* [TASK DIRECTIONS]: Copy nothing from the entries below except the lines from the one containing "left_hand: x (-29" through the one containing "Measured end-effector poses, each", and copy those exactly.

* [GIVEN RECORDS]:

------------------------------------

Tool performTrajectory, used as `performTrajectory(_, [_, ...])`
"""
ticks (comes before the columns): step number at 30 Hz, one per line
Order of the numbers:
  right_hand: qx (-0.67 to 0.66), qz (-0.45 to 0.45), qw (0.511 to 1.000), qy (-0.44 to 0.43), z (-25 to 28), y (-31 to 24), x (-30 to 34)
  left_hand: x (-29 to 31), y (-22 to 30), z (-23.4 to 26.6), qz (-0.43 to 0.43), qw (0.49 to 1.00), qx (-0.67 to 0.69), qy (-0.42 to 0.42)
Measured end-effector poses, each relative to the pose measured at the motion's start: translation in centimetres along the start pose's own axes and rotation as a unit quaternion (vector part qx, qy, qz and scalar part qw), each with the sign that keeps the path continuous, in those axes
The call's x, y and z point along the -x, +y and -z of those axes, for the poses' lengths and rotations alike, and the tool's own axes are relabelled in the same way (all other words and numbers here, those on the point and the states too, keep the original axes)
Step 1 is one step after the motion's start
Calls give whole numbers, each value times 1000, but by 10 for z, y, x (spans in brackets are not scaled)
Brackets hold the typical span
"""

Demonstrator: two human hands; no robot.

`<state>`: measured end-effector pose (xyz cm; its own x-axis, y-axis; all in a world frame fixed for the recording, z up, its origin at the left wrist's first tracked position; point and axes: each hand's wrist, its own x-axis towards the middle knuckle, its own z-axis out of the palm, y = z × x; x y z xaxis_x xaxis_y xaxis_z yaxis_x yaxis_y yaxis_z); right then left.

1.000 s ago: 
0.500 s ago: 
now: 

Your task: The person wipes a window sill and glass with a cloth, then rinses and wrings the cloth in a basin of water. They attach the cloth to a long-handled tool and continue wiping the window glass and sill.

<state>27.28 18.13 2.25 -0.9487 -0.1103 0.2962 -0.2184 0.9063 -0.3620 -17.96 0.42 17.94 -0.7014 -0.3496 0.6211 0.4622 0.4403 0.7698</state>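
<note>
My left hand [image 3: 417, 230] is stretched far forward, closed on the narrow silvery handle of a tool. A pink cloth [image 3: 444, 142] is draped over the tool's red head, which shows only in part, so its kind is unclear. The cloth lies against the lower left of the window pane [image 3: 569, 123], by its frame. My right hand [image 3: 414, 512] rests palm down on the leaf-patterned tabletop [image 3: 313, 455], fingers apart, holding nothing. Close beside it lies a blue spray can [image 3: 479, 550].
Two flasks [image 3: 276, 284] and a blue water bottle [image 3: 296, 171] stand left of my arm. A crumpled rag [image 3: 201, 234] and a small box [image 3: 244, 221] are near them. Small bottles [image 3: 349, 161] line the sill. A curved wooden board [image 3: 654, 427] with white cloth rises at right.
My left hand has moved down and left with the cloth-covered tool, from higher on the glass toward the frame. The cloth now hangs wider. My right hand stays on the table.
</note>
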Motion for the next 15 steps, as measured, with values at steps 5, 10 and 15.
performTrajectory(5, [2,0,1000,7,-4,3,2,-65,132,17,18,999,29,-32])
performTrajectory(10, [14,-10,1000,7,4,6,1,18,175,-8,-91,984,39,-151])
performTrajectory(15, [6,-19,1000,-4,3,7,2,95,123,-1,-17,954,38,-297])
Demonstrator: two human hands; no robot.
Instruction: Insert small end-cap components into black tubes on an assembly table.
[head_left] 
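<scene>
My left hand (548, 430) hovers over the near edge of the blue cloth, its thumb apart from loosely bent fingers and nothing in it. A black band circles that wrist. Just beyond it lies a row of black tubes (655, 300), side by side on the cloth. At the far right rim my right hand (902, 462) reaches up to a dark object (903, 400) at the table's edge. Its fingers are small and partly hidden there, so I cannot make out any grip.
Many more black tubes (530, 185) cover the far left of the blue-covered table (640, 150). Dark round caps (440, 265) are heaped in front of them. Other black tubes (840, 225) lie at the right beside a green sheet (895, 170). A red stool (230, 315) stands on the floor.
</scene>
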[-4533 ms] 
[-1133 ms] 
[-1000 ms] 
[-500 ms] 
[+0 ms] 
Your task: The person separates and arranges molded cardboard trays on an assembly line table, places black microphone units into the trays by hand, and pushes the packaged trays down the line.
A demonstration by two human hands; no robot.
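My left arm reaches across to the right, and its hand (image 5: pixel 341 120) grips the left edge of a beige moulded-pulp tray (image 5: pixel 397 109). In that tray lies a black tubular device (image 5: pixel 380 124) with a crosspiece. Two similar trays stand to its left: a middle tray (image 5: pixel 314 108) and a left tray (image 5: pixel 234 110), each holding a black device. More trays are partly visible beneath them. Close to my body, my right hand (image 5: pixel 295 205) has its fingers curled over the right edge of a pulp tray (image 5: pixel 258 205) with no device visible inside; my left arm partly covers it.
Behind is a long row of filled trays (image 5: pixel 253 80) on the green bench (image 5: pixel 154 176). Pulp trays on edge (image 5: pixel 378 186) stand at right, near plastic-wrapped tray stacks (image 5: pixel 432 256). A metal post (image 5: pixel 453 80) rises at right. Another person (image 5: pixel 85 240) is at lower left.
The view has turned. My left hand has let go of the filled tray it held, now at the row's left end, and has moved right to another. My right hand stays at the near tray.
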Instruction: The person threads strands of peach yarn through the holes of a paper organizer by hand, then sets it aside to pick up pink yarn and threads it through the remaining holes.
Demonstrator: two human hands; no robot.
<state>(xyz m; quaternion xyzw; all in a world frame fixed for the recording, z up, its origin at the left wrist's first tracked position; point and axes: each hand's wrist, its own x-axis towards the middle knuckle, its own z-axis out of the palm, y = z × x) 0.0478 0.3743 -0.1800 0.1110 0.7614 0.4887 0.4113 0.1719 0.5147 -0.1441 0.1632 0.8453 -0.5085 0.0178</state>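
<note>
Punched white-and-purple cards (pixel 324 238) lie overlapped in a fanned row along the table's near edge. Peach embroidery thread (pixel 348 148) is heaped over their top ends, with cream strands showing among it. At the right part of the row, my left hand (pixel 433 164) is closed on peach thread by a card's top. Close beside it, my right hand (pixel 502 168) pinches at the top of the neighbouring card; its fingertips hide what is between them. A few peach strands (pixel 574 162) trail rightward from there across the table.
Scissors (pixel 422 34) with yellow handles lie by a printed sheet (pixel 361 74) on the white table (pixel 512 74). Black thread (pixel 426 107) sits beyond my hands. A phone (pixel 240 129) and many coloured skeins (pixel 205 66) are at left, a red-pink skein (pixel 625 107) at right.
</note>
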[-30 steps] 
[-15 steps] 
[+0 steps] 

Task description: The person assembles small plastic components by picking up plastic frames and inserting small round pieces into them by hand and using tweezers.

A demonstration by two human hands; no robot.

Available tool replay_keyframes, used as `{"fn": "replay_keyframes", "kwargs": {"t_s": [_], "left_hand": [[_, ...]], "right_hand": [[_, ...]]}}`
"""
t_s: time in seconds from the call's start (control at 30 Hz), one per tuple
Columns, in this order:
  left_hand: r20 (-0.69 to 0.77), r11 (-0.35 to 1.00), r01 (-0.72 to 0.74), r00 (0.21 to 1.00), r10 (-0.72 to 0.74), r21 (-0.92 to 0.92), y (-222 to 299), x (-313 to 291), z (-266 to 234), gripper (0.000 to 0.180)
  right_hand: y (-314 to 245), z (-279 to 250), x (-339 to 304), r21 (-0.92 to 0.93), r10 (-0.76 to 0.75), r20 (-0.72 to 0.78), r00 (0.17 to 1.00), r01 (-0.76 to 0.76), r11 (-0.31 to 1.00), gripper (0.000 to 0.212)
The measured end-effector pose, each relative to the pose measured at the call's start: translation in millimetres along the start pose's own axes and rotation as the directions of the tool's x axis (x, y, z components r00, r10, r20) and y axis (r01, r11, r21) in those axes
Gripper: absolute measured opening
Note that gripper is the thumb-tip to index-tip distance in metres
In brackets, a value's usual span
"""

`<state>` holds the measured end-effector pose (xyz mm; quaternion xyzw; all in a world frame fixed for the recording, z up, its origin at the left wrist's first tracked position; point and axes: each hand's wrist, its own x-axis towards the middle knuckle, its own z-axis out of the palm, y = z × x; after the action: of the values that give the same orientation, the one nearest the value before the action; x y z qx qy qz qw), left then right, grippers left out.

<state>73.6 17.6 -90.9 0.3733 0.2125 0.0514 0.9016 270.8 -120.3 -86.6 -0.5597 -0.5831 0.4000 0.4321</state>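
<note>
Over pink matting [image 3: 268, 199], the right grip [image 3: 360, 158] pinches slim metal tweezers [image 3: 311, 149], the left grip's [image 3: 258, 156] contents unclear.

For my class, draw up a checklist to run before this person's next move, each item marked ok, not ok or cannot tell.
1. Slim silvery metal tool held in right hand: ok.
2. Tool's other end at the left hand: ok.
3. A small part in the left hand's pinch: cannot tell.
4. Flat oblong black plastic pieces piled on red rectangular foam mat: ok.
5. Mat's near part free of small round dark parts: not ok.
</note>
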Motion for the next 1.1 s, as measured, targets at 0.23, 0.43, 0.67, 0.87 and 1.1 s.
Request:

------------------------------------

* [ANSWER SECTION]:
  left_hand: x (-29 to 31), y (-22 to 30), z (-23.4 to 26.6), qz (-0.43 to 0.43), qw (0.49 to 1.00), qx (-0.67 to 0.69), qy (-0.42 to 0.42)
Measured end-effector poses, each relative to the pose measured at the motion's start: translation in centimetres along the start pose's own axes and rotation as a unit quaternion (vector part qx, qy, qz and scalar part qw), each with the sign that keeps the path continuous, in those axes

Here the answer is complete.